Hacker News new | ask | show | jobs
by bytehamster 375 days ago
Many modern perfect hash functions are super close to the space lower bound, often having just between 3% and 50% overhead. So your claim that the space consumption "twice as low" is information theoretically impossible. With gperf, the space consumption is in the machine code instead of a data structure, but it's definitely not "for free". In fact, I'm pretty sure that the size of the machine code generated by gperf is very far from optimal. The only exception are tiny input sets with just a couple of hundred keys, where gperf probably wins due to lower constant overheads.
1 comments

My special use case is i.e. unicode property checks, for which gperf is not big enough, and which has millions of keys. Other cases are integer keys.

I'm certainly not willing to load they keys and mpfh properties at query-time from disc, as they are known in advance and can be compiled to C or C++ code in advance, which leads to an instant load-time, in opposition to your costly deserialization times in all your tools.

Your deserialization overhead space is not calculated, and also not the storage costs for the false positive check. It's rather academic, not practical

There is no deserialization time or space overhead. The measurements refer to the deserialized form. They are not loaded from disk.

About false positive checks, I think you misunderstand what a perfect hash function does.

See, everybody can see how you cheat your benchmarks. It's unrealistic to measure only the perfect hash function, when you discard the cost of the deserialization and false-positive checks.

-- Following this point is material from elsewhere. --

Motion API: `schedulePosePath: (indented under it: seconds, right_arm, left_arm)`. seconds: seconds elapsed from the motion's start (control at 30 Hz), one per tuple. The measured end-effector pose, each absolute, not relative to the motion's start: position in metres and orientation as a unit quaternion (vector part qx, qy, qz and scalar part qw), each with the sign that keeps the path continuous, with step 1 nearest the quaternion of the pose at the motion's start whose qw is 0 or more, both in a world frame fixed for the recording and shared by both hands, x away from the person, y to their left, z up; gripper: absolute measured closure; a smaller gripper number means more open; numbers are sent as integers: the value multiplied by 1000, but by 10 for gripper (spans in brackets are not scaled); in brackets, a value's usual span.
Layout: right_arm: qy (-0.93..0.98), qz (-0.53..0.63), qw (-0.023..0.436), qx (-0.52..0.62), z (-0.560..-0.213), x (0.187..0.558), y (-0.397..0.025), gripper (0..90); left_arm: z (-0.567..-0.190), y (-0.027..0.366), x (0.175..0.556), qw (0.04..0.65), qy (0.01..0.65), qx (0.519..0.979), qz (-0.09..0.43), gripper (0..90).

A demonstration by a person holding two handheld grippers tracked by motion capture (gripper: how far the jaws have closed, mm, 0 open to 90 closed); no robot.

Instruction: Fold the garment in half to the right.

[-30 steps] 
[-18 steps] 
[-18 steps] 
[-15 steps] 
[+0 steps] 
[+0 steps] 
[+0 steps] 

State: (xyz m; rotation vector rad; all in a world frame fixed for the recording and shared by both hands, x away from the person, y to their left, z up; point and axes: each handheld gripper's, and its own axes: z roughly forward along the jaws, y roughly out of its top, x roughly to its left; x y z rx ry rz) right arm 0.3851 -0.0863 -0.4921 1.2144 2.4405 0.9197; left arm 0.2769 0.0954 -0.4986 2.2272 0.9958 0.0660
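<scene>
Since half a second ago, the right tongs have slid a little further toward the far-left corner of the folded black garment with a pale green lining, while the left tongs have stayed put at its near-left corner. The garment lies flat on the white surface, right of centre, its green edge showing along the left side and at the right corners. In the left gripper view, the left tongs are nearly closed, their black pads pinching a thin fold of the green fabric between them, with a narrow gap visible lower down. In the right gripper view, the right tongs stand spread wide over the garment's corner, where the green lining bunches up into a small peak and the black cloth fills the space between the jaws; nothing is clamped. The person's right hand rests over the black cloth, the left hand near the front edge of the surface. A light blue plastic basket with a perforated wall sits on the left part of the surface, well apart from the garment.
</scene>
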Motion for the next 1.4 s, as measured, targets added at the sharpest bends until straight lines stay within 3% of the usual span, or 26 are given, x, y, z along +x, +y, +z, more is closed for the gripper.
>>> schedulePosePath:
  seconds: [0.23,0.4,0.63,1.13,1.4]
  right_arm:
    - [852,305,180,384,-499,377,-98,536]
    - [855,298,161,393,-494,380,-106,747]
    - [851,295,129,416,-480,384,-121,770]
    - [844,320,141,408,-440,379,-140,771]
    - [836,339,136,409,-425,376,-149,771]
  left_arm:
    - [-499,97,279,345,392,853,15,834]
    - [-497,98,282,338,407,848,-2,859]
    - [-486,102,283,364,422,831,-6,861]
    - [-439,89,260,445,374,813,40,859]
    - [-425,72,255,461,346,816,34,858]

That's always the case when dealing with you academics.

We dont care how you define your costs when we laugh about that. In reality you have to load the keys, the data structures and check for existance. You even discard the existance checks, by omitting the false-positive checks. Checking against a non-existing key will lead to a hit in your check. Only very rarely you know in advance if your key is in the set

Also, you miss the space costs for the ordering.